**What is needed**:
Would you restate the listing word for word, with the images omitted?

**The data**:
------------------------

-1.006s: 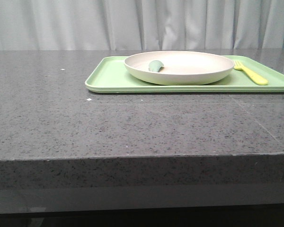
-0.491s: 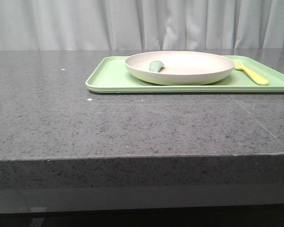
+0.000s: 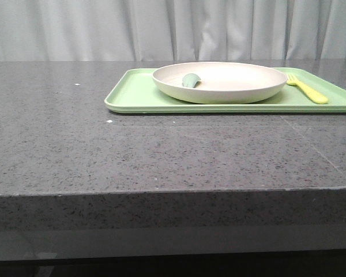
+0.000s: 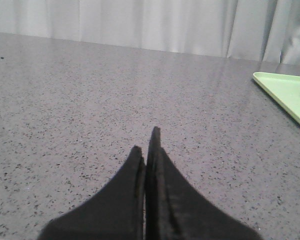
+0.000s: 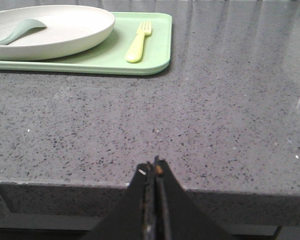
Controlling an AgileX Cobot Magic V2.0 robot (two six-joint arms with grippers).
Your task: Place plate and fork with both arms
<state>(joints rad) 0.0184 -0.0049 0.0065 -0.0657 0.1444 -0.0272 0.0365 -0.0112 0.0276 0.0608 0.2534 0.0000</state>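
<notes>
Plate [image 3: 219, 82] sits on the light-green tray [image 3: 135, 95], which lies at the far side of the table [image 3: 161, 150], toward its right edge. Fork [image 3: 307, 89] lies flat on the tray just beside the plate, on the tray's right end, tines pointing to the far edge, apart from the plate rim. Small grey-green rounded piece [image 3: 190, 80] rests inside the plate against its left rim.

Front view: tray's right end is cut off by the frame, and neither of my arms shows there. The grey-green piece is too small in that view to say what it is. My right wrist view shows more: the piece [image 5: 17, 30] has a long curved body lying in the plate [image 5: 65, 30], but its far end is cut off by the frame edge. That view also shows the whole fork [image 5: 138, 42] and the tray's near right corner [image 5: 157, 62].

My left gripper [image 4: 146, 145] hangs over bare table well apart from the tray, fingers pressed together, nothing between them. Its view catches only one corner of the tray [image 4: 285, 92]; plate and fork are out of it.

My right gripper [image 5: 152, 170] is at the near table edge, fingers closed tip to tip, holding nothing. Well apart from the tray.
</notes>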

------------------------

**Response for this exercise**:
-1.006s: 
-0.491s: 
+0.000s: 
+0.000s: 
+0.000s: 
Controlling an AgileX Cobot Magic V2.0 robot (two six-joint arms with grippers).
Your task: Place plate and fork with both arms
<state>(joints rad) 0.0184 -0.0049 0.0065 -0.0657 0.1444 -0.0272 0.0365 -0.0112 0.0276 0.0608 0.2534 0.0000</state>
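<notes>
Plate [image 3: 219, 82] sits on the light-green tray [image 3: 135, 95], which lies at the far side of the table [image 3: 161, 150], toward its right edge. Fork [image 3: 307, 89] lies flat on the tray just beside the plate, on the tray's right end, tines pointing to the far edge, apart from the plate rim. Small grey-green rounded piece [image 3: 190, 80] rests inside the plate against its left rim.

Front view: tray's right end is cut off by the frame, and neither of my arms shows there. The grey-green piece is too small in that view to say what it is. My right wrist view shows more: the piece [image 5: 17, 30] has a long curved body lying in the plate [image 5: 65, 30], but its far end is cut off by the frame edge. That view also shows the whole fork [image 5: 138, 42] and the tray's near right corner [image 5: 157, 62].

My left gripper [image 4: 146, 145] hangs over bare table well apart from the tray, fingers pressed together, nothing between them. Its view catches only one corner of the tray [image 4: 285, 92]; plate and fork are out of it.

My right gripper [image 5: 152, 170] is at the near table edge, fingers closed tip to tip, holding nothing. Well apart from the tray.
</notes>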

That completes the output for this exercise.